▶ _To do_
Go through the records below and copy out every line holding "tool".

▶ _Supplied information_

*** Begin section ***

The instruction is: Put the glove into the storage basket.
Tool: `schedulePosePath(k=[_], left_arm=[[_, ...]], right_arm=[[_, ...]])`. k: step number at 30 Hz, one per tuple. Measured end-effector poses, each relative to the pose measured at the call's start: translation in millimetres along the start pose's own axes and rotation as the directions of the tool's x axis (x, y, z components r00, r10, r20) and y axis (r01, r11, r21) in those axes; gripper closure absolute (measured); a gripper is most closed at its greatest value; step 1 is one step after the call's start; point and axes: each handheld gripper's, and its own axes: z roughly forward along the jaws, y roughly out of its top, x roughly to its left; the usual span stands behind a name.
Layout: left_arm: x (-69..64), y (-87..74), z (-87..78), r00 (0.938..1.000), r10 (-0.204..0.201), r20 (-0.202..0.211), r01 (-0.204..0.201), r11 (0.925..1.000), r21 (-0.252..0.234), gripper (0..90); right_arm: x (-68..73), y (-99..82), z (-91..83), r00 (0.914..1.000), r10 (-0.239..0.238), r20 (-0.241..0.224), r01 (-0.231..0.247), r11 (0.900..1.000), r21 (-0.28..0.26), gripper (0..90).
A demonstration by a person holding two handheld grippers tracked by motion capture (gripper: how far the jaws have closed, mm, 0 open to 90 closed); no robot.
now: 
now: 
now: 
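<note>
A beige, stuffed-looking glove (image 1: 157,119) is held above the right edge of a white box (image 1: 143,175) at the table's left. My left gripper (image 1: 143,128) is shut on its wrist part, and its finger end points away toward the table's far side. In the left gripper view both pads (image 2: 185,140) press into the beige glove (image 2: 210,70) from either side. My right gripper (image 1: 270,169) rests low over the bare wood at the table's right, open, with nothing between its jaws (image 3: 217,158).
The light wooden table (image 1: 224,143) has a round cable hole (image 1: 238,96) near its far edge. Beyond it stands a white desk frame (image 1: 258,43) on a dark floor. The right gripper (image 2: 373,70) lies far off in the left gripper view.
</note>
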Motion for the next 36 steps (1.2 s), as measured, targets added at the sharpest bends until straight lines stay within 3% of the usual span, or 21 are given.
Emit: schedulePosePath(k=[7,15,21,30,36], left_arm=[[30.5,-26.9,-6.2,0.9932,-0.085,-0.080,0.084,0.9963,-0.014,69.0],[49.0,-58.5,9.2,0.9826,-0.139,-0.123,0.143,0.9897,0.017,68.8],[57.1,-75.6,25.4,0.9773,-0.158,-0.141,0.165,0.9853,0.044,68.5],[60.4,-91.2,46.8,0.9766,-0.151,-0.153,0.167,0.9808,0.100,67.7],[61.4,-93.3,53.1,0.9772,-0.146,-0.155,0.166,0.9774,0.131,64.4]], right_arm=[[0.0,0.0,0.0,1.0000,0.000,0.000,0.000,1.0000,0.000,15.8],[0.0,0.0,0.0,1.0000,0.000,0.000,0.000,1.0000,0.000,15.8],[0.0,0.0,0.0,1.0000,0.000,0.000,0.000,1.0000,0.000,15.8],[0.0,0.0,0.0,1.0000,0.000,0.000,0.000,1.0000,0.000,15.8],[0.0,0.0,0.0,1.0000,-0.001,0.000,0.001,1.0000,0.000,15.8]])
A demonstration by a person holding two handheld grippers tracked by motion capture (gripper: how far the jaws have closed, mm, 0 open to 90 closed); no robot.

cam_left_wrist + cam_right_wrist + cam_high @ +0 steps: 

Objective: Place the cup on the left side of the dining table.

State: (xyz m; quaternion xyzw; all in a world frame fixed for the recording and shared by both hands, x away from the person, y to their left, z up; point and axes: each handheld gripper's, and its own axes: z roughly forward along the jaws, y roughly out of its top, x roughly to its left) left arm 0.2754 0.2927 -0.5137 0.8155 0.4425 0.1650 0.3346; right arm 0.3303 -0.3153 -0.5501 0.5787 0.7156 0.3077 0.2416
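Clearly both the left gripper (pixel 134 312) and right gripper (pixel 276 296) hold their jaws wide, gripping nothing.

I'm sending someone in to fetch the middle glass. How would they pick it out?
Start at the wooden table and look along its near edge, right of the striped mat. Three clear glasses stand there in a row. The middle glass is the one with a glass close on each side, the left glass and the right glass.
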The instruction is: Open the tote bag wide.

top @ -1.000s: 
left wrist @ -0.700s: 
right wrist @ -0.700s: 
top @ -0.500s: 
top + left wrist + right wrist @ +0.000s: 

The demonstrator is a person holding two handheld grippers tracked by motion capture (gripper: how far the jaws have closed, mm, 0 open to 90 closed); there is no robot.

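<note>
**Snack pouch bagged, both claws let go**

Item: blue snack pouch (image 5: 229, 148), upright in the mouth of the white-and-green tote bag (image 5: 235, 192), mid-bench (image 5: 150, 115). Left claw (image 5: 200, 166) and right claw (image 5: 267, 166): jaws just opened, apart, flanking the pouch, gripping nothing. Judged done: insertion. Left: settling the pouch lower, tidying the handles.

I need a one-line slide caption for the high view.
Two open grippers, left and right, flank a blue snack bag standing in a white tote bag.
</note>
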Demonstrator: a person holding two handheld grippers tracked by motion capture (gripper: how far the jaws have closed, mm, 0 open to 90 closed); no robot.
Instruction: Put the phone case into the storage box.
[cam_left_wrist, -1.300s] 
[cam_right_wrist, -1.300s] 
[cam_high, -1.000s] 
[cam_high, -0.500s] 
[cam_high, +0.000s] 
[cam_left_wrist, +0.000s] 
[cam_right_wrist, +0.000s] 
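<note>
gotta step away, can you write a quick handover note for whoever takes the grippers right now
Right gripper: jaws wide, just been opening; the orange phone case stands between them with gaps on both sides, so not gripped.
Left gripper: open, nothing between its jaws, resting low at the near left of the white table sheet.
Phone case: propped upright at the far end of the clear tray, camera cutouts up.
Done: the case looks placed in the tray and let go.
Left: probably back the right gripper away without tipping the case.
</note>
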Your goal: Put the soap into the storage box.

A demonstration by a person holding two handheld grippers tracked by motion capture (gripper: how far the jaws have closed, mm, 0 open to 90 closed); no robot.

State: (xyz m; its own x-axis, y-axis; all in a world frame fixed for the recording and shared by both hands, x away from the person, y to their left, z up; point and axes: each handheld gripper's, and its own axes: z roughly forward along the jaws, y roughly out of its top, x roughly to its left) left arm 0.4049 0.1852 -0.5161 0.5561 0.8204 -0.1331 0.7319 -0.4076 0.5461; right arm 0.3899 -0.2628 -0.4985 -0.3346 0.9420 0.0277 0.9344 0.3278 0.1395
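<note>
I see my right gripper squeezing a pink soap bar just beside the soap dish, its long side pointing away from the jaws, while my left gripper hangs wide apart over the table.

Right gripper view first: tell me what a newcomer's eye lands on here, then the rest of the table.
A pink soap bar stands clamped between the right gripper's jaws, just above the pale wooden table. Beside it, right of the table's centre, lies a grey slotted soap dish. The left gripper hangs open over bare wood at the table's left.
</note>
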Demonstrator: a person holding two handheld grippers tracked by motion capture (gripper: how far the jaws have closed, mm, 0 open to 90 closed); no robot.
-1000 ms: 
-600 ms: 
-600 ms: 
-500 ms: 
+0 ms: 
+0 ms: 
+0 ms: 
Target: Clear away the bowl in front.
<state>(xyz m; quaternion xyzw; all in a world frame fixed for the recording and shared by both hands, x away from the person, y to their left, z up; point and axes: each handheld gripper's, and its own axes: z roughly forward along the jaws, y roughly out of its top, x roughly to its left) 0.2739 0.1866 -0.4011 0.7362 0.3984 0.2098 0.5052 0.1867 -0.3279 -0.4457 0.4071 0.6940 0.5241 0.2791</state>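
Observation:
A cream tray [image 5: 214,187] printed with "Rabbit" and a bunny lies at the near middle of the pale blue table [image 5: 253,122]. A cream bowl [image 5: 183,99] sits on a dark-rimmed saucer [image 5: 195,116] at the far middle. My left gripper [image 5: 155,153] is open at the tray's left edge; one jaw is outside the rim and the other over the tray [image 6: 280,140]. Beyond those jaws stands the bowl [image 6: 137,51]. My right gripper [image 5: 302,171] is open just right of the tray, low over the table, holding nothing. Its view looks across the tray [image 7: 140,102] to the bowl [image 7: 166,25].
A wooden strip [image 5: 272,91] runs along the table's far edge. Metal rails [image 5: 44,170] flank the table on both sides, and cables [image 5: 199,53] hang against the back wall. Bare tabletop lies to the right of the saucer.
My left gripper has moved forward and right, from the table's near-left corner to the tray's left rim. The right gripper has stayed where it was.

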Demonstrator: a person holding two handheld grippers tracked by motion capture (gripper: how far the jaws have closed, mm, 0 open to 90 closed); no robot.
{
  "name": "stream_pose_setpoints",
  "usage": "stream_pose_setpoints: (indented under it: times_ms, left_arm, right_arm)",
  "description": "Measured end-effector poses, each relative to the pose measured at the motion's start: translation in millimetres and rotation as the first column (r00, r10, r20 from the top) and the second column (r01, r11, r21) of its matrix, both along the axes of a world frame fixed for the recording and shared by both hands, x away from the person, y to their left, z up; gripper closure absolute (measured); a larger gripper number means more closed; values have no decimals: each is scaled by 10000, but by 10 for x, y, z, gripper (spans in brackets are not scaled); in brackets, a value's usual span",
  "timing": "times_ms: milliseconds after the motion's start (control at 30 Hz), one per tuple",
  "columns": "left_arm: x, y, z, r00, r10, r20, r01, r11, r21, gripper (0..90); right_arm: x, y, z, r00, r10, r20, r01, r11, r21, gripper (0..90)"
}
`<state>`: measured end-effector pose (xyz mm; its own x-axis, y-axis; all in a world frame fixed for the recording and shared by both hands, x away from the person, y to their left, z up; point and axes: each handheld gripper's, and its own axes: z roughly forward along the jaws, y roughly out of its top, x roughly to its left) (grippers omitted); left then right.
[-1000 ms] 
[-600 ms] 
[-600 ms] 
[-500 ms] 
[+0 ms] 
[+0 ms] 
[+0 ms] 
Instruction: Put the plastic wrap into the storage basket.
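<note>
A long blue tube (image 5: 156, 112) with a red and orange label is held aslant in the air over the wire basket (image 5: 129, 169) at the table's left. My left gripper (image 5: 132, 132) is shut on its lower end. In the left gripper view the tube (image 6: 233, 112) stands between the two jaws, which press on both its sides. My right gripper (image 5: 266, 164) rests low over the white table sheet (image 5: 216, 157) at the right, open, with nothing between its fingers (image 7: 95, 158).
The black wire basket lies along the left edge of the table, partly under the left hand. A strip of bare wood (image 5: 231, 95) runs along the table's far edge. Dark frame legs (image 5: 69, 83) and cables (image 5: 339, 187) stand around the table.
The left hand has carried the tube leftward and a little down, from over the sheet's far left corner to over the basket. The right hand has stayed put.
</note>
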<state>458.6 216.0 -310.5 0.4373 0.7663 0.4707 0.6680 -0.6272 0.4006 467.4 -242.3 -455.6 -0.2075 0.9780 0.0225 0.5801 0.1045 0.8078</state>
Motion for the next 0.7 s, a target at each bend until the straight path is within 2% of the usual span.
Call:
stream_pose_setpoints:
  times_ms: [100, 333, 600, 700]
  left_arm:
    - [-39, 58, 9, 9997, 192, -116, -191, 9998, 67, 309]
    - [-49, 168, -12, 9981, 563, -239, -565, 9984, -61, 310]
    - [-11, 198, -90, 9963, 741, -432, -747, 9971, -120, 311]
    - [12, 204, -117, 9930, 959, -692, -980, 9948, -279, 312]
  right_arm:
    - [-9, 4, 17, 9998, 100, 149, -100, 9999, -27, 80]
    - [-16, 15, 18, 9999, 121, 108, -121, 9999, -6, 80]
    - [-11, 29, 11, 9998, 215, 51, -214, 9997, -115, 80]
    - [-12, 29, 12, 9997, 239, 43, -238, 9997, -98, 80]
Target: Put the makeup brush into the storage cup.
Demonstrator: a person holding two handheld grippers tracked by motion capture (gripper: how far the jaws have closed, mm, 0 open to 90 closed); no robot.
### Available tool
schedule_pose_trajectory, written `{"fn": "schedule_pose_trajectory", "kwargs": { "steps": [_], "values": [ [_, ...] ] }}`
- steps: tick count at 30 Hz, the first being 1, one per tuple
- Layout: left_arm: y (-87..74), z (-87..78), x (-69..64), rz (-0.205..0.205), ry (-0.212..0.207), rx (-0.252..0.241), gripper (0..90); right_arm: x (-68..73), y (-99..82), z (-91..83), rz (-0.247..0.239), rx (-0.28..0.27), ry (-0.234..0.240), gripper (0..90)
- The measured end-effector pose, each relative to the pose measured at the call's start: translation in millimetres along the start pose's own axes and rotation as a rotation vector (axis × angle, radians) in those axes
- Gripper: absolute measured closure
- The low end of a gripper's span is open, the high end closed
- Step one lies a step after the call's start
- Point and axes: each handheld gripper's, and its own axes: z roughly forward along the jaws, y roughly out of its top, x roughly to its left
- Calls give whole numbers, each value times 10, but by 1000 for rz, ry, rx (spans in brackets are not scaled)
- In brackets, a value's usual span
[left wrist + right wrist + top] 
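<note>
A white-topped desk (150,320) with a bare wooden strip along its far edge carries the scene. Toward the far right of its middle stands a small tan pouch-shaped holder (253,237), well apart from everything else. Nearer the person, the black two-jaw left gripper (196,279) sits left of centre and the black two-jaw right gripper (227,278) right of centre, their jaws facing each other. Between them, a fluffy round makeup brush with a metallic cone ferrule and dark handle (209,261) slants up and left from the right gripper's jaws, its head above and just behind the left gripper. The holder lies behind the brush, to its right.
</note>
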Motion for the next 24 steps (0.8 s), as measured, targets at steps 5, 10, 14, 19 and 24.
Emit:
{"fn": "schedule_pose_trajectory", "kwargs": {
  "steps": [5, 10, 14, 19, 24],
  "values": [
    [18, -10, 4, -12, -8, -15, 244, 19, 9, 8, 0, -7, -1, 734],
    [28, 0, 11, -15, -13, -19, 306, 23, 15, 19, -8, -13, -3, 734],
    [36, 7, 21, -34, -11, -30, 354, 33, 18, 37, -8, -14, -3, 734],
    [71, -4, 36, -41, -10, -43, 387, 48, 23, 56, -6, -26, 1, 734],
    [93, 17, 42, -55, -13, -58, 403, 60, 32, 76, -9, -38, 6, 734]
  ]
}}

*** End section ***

▶ _Response to this exercise_
Tool: `schedulePosePath(k=[_], left_arm=[[_, ...]], right_arm=[[_, ...]])`. k: step number at 30 Hz, one per tuple. Measured end-effector poses, each relative to the pose measured at the call's start: translation in millimetres along the start pose's own axes and rotation as the directions of the tool's x axis (x, y, z components r00, r10, r20) and y axis (r01, r11, r21) in those axes; gripper closure absolute (measured); a gripper is most closed at its greatest value; step 1 is one step after the call's start; point and axes: each handheld gripper's, and its own axes: z roughly forward along the jaws, y roughly out of its top, x roughly to its left; the usual span stands behind a name.
### Available tool

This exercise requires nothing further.